The Moon is a Harsh Mistress. It's a fascinating concept of what it would take to colonize the moon. It was only natural to assume that those who moved there would be treated the same as all colonies. The mother country or this case mother Earth would treat them like children while draining them of natural resources giving little to nothing in trade. Eventually those on the moon revolt and have one huge weapon: gravity. They can launch boulders at earth and they land with a force of nuclear bombs.


I Will Fear no Evil is about a wealthy man whose body is deteriorating and he uses his money to create a new body for his mind, and this time he wants to be a woman. This was light years ahead of the transgender, sex change revolution we're witnessing today.








Heinlein took the idea of large objects being used to bombard earth to another level with Starship Troopers. One of the biggest criticisms of this book and the movie is that it glorifies a militaristic society. What those critics miss is the punchline. Yes it's a society that works, but only if you're killing bugs.

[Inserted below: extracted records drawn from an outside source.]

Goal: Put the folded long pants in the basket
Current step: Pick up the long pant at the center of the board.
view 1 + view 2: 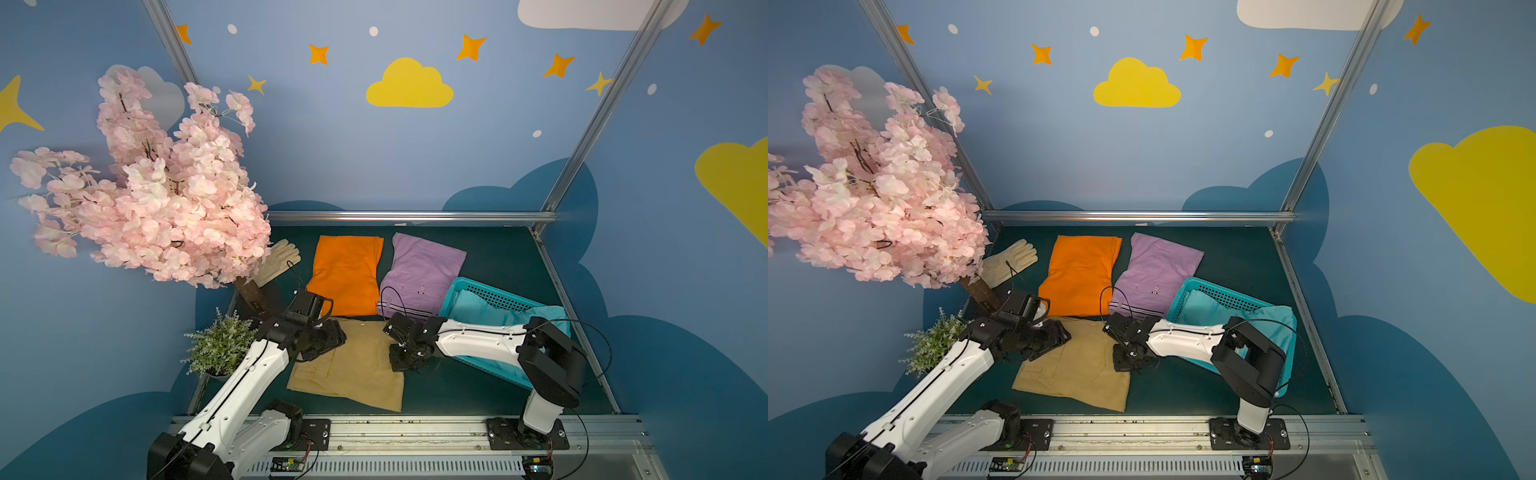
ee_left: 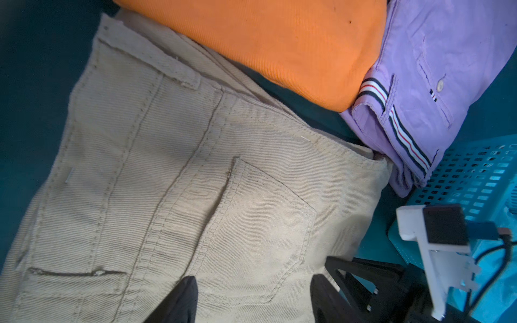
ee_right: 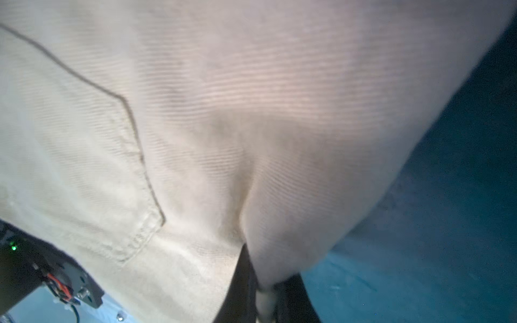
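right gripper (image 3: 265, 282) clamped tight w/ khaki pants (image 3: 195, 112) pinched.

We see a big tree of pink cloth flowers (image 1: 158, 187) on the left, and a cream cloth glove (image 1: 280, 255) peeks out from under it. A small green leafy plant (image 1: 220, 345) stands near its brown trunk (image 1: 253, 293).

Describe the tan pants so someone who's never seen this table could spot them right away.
On the dark green table, look at the side nearest the arms' bases. The tan pants lie there, in front of the orange pants and lilac pants. They are the only khaki garment, with stitched pockets, and the right gripper has its jaws shut on their edge.
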You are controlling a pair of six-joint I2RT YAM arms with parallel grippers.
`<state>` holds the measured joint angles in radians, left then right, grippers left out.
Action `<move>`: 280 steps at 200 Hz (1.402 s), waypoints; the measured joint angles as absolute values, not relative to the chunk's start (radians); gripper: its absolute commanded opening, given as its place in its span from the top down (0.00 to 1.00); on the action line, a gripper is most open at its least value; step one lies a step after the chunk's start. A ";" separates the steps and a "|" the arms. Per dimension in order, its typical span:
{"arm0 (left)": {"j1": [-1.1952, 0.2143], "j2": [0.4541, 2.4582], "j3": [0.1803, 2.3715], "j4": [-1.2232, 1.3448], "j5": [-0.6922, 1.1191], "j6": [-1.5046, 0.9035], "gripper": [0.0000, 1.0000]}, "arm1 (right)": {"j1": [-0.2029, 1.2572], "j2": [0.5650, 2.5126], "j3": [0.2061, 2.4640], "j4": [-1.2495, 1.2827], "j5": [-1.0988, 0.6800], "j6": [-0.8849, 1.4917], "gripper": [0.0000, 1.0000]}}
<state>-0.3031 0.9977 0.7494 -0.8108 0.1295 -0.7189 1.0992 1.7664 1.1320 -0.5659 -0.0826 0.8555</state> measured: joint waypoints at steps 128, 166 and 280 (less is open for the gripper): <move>-0.304 1.048 0.627 -0.787 0.105 -0.796 0.24 | 0.822 1.728 1.280 -0.873 -0.104 0.526 1.00; -0.332 1.047 0.533 -0.760 0.129 -0.844 0.27 | 0.819 1.729 1.272 -0.866 -0.119 0.514 1.00; -0.339 1.106 0.461 -0.624 0.188 -0.912 0.82 | 0.815 1.726 1.225 -0.849 -0.154 0.511 1.00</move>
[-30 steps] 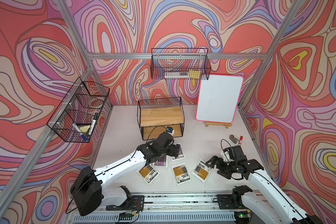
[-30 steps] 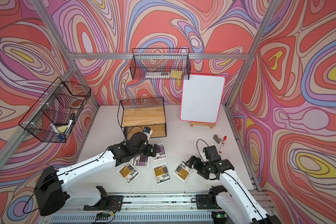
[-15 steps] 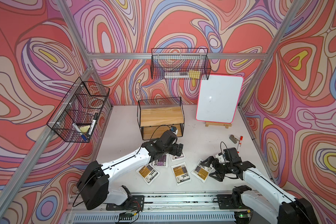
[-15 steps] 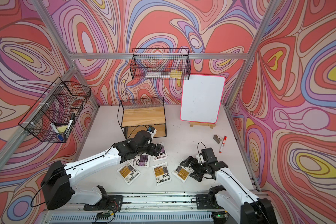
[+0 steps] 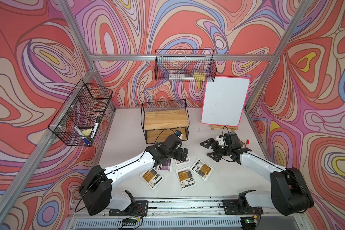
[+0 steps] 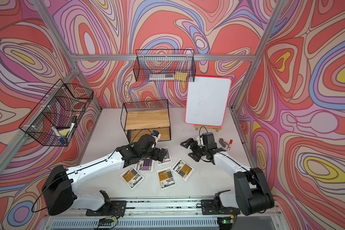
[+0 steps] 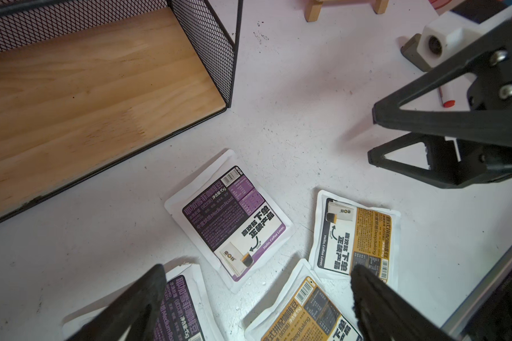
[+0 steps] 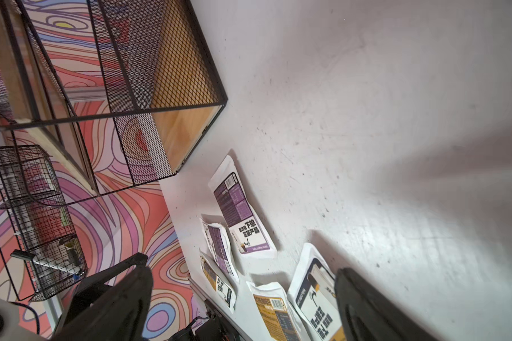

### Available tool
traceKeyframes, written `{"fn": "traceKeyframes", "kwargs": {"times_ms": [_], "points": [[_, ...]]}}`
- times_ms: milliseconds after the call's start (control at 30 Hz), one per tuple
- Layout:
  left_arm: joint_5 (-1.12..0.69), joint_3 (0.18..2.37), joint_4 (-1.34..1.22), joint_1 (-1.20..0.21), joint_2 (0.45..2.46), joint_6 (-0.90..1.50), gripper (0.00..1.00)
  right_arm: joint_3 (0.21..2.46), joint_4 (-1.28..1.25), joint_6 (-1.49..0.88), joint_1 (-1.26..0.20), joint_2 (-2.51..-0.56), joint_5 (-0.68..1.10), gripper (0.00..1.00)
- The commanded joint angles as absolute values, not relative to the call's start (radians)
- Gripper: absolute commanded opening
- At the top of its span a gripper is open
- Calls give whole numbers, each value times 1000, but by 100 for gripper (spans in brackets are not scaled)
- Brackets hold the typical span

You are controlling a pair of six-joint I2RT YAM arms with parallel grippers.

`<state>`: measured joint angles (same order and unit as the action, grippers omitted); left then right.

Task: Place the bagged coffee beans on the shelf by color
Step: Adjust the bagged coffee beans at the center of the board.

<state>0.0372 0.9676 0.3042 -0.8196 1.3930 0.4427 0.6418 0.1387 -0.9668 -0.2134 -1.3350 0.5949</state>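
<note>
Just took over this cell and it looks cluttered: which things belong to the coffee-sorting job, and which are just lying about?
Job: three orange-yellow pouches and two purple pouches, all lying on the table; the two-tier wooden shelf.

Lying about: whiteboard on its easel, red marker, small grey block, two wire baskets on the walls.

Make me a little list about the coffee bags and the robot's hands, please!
Orange bags: three, lying flat on the table
Purple bags: two, on the table, nearer the shelf
Shelf: both wooden boards bare
Left hand: open, over the purple bags
Right hand: open, holding nothing
</note>
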Motion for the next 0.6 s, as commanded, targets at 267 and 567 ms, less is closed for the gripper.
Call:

Lastly this one soured me on RH. Time Enough for Love. He took the idea of sacred cows a little too far for me.
It's a long complicated story. It involves the ability to regenerate your body and become twenty again as many times as you want, or if you're tired of living hit the suicide button.
There is one man who has hit the suicide button, but doesn't die. He recounts to others all his memories. Then he decides to travel back in time to meet his parents and not saying specifically but Oedipus rears his ugly head. 

3 comments:

Berthold Gambrel said...

Heinlein was an odd one. Lots of people have told me to read him, and indeed, his influence on sci-fi is undeniably huge. Lots of concepts I like, such as powered armor, are credited to him. I really should read some of his books, but someone once told me the outline of "To Sail Beyond the Sunset," and it put me off reading him. (More Oedipus/Electra type issues in that one.)

BTW, did you get the email I sent last week about beta reading? A few people have told me that my emails don't come through when I attach files...

P M Prescott said...

No I didn't, resend. I'm just about done with the rewrite of Vanders.

Berthold Gambrel said...

Just sent again, to your Yahoo address. Will try from a different account if this doesn't work.